# Work instructions
Check each line below for the word "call", and copy those that have it.

# Material provided
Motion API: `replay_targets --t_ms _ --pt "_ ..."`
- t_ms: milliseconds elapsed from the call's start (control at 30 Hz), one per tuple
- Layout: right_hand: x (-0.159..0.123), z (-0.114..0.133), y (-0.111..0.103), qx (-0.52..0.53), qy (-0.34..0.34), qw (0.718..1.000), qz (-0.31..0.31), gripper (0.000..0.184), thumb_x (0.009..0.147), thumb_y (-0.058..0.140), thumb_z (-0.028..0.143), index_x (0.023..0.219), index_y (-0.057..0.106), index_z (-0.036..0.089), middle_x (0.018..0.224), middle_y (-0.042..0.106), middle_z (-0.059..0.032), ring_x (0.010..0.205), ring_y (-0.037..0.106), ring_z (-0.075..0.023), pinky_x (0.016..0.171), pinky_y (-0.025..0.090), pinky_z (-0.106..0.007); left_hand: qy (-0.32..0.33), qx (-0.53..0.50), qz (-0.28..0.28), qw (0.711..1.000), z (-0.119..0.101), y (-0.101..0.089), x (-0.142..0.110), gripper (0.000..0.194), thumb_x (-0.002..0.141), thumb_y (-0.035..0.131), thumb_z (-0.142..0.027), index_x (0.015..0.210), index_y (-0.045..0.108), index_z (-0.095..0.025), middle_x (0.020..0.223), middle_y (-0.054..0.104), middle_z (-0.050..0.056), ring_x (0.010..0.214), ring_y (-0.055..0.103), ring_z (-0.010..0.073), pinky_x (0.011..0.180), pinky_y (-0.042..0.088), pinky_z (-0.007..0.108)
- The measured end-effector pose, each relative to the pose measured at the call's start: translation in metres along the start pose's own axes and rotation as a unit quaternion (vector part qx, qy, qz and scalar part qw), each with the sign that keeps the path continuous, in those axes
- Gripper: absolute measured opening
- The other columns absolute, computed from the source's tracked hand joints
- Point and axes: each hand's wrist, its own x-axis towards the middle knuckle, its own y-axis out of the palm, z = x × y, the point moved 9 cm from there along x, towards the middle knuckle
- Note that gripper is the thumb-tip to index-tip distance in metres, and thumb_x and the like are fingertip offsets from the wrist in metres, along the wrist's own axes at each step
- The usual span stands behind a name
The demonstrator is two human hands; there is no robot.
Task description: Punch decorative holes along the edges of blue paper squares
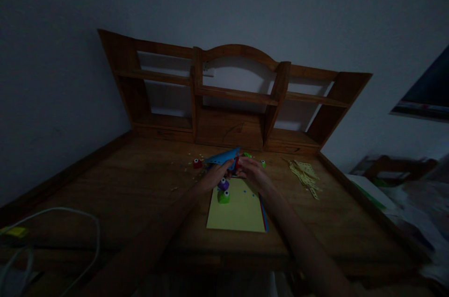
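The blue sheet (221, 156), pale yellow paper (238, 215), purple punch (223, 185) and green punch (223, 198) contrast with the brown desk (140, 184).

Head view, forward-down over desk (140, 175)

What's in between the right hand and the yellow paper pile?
In the head view, a small green thing sits close by the right hand; then there's wooden tabletop up to the yellow paper pile.

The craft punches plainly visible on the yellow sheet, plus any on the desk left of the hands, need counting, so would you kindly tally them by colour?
Red craft punch: 1
Purple craft punch: 1
Green craft punch: 1
Total: 3
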Motion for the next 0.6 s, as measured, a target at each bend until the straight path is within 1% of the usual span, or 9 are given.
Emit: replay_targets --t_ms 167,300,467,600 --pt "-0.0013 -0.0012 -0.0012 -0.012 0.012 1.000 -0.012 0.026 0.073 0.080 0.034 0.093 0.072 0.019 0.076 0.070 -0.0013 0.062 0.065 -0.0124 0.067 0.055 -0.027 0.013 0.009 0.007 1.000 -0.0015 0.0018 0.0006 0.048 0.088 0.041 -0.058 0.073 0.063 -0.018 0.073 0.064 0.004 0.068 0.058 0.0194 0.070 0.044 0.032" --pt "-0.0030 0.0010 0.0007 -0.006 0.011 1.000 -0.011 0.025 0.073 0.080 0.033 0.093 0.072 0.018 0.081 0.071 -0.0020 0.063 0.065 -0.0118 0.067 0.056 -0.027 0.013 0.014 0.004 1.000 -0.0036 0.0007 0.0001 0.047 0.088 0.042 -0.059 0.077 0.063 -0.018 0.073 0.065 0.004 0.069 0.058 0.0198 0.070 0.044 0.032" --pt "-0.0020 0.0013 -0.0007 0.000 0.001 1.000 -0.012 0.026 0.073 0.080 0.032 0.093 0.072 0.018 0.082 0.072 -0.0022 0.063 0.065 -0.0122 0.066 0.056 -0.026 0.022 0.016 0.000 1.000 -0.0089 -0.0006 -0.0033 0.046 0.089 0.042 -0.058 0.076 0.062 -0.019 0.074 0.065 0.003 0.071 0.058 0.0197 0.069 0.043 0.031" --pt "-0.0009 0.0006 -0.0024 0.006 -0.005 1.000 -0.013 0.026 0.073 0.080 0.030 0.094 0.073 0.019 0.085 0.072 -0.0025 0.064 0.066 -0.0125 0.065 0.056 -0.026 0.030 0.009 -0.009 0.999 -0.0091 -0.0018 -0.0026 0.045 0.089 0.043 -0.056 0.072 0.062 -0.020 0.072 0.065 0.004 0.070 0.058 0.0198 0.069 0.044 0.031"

# Expected answer
- t_ms: milliseconds elapsed from the call's start (control at 30 Hz), one per tuple
- The measured end-effector pose, each relative to the pose measured at the call's start: translation in metres along the start pose's own axes and rotation as a unit quaternion (vector part qx, qy, qz and scalar part qw), each with the sign that keeps the path continuous, in those axes

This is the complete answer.